Rome: Italy has enacted strict new rules limiting eligibility for citizenship through ancestry, significantly reducing the number of people who can claim an Italian passport.
The decree, announced Friday and effective immediately, restricts applications to those with Italian parents or grandparents, eliminating a long-standing provision that allowed individuals to seek citizenship if they could prove descent from an Italian ancestor alive after 1861.
Italian Foreign Minister Antonio Tajani justified the decision, citing “years of abuses” by applicants with tenuous ties to Italy. Many of these applicants, he suggested, sought an Italian passport solely for its visa-free travel benefits rather than genuine cultural or familial connections.
“Being an Italian citizen is a serious thing. It’s not a game to get a passport in your pocket to go shopping in Miami, Tajani stated.”
Italy’s consulates, courts, and municipal offices have struggled to keep up with the flood of citizenship applications, leading to delays and service bottlenecks.
The number of Italian citizens abroad has surged by 40 percent over the past decade, with over 6.4 million registered in 2024, compared to 4.6 million in 2014.

The crackdown had already begun before the decree. In October 2023, Italy’s Interior Ministry issued new guidelines following Supreme Court rulings, stipulating that if an Italian ancestor had voluntarily acquired a new nationality while their children were minors, the children automatically lost their Italian citizenship. This decision left many applicants- some of whom had spent years pursuing citizenship-suddenly ineligible, sparking widespread frustration in online forums.

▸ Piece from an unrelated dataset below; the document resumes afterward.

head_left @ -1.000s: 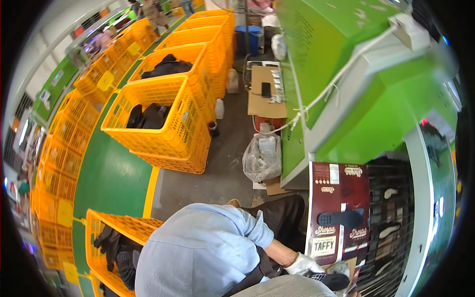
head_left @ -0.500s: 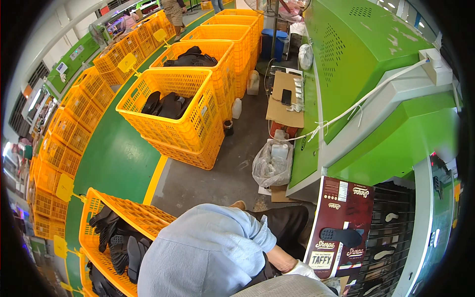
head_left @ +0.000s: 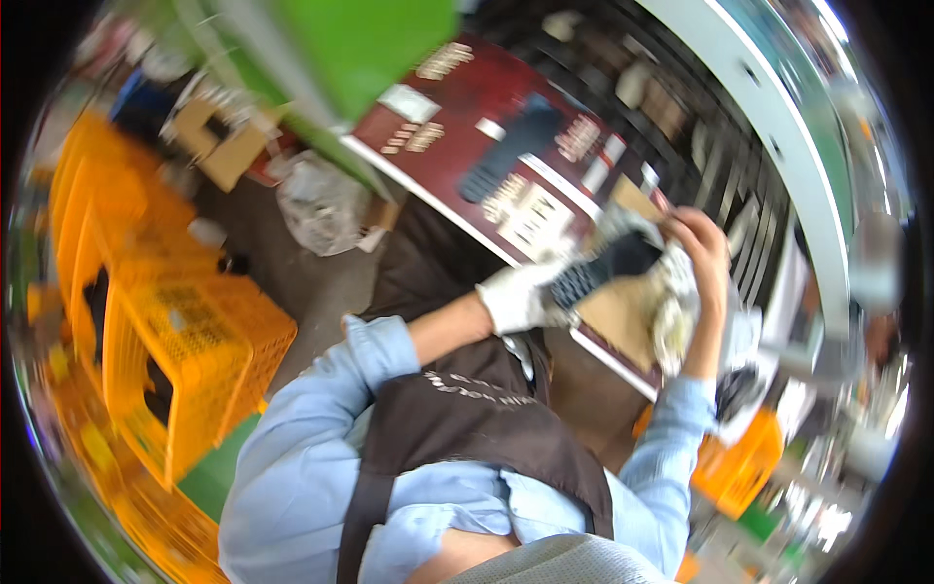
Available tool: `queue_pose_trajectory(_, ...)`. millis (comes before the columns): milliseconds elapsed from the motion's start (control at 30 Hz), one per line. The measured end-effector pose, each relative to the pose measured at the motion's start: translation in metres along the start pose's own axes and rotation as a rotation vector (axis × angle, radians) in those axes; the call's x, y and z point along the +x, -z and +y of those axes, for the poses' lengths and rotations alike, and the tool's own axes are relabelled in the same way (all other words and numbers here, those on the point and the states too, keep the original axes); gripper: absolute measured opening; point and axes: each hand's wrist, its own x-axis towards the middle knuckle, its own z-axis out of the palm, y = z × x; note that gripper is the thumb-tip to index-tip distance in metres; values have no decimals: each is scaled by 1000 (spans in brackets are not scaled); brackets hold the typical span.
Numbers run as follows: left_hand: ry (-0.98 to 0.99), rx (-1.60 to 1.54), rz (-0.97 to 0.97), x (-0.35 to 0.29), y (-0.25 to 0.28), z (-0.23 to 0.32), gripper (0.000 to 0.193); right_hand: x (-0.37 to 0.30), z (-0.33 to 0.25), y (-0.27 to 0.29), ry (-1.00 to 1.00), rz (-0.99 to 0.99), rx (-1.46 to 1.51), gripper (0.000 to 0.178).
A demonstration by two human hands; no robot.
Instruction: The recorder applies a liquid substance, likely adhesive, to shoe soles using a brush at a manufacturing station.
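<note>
A black shoe sole [head_left: 593, 273] with a patterned tread is held by my left hand [head_left: 525, 297], which wears a white glove and closes on one end of it. My bare right hand [head_left: 702, 243] is beside the sole's other end, its fingers curled together. Motion blur hides what those fingers hold and whether they touch the sole. A second dark sole [head_left: 511, 151] lies on the maroon printed cardboard [head_left: 438, 112] in front of me. Brown cardboard and crumpled, pale plastic-like material [head_left: 671, 321] are under and beside my right hand.
Beyond the cardboard runs a dark slatted rack [head_left: 671, 92] with pale pieces on it, bordered by a white curved frame [head_left: 778, 127]. A green machine [head_left: 365, 49] rises at its left. Yellow crates [head_left: 204, 341] stand at left, near a plastic bag [head_left: 321, 204]. Another yellow crate [head_left: 744, 462] is at right.
The view has swung right, from the crates to the cardboard. Both hands now show over its near edge, and the left one has a sole in it.
</note>
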Motion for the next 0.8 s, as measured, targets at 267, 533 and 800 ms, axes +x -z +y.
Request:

The move comes amid broader global debates over who qualifies for citizenship. Italy, like many European nations, traditionally bases citizenship laws on bloodline (jus sanguinis), maintaining ties with millions of descendants of Italian emigrants.
Under current laws, children of legal immigrants in Italy can only apply for citizenship at age 18, provided they have lived in the country since birth.
To address concerns, Tajani announced plans for legislation allowing the children or grandchildren of Italian citizens to apply for citizenship after residing in Italy for two to three years, lowering the current five-to-ten-year residency requirement for most foreigners.